### [Given information]
• • • • •

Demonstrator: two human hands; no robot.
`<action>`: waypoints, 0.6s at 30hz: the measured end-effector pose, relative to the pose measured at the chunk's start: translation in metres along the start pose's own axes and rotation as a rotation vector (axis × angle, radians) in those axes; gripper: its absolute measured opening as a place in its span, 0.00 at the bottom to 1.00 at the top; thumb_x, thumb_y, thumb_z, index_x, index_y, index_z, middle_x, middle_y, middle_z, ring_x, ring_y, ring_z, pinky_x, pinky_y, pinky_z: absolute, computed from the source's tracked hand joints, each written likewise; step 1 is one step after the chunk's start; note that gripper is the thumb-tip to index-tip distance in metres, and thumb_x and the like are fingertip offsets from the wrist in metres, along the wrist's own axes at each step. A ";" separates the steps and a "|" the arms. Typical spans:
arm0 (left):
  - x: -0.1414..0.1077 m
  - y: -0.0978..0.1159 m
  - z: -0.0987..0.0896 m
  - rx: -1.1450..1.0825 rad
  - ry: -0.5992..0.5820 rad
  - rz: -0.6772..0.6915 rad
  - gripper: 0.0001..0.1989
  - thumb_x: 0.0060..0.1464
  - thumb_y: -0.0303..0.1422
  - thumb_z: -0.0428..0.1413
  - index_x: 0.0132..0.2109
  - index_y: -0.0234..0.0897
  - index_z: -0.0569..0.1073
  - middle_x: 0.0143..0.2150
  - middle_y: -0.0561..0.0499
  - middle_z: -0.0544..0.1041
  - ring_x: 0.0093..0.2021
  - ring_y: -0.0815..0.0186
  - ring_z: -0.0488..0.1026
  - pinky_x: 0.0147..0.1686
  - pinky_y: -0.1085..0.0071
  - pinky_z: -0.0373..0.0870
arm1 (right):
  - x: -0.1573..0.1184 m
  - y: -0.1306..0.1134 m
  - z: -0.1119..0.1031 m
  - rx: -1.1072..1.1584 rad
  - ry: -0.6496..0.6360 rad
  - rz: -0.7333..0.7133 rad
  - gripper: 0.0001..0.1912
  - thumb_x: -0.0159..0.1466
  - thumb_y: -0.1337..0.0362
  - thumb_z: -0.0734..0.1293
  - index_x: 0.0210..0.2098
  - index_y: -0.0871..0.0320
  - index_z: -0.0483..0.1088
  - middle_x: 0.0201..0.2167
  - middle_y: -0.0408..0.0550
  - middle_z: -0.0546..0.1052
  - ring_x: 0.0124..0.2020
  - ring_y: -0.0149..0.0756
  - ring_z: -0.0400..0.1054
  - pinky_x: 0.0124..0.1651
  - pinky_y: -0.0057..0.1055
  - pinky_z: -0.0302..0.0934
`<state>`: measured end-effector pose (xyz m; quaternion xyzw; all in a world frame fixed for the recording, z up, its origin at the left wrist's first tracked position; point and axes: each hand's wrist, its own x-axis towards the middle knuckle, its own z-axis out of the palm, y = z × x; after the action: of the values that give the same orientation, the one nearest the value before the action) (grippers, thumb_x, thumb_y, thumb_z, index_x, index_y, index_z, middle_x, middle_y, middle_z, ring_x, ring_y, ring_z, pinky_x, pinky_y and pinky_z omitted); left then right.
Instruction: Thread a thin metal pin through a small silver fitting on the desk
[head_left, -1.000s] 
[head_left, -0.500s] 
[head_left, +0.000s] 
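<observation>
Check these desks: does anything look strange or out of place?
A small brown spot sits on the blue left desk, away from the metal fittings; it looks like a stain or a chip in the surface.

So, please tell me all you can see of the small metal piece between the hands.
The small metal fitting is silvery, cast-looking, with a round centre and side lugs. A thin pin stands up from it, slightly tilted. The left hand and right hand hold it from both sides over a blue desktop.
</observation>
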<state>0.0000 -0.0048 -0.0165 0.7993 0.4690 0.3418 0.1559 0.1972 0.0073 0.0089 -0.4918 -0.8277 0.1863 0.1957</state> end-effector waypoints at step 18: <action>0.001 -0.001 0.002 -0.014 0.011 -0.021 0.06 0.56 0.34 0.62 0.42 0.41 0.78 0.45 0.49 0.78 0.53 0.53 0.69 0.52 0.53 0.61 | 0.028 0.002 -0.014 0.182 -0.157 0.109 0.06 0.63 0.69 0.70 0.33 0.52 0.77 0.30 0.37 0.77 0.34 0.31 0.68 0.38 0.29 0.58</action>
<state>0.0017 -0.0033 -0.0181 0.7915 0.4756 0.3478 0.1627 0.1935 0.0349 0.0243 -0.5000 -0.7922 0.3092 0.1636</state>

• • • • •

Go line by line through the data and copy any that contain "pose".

`<action>`: waypoints, 0.6s at 30hz: the measured end-effector pose, relative to the pose measured at the chunk's start: translation in metres along the start pose's own axes and rotation as a rotation vector (axis × angle, radians) in those axes; gripper: its absolute measured opening as a place in its span, 0.00 at the bottom to 1.00 at the top; thumb_x, thumb_y, thumb_z, index_x, index_y, index_z, middle_x, middle_y, middle_z, ring_x, ring_y, ring_z, pinky_x, pinky_y, pinky_z: absolute, computed from the source's tracked hand joints, each written likewise; step 1 is one step after the chunk's start; note that gripper is the thumb-tip to index-tip distance in metres, and thumb_x and the like are fingertip offsets from the wrist in metres, along the wrist's own axes at each step. A ";" separates the steps and a "|" the arms. Typical spans:
`<state>`: measured end-effector pose (xyz m; quaternion xyzw; all in a world frame fixed for the recording, z up, its origin at the left wrist's first tracked position; point and axes: each hand's wrist, its own x-axis towards the middle knuckle, its own z-axis out of the palm, y = z × x; after the action: of the values that give the same orientation, the one nearest the value before the action) (grippers, thumb_x, thumb_y, thumb_z, index_x, index_y, index_z, middle_x, middle_y, middle_z, ring_x, ring_y, ring_z, pinky_x, pinky_y and pinky_z omitted); left then right.

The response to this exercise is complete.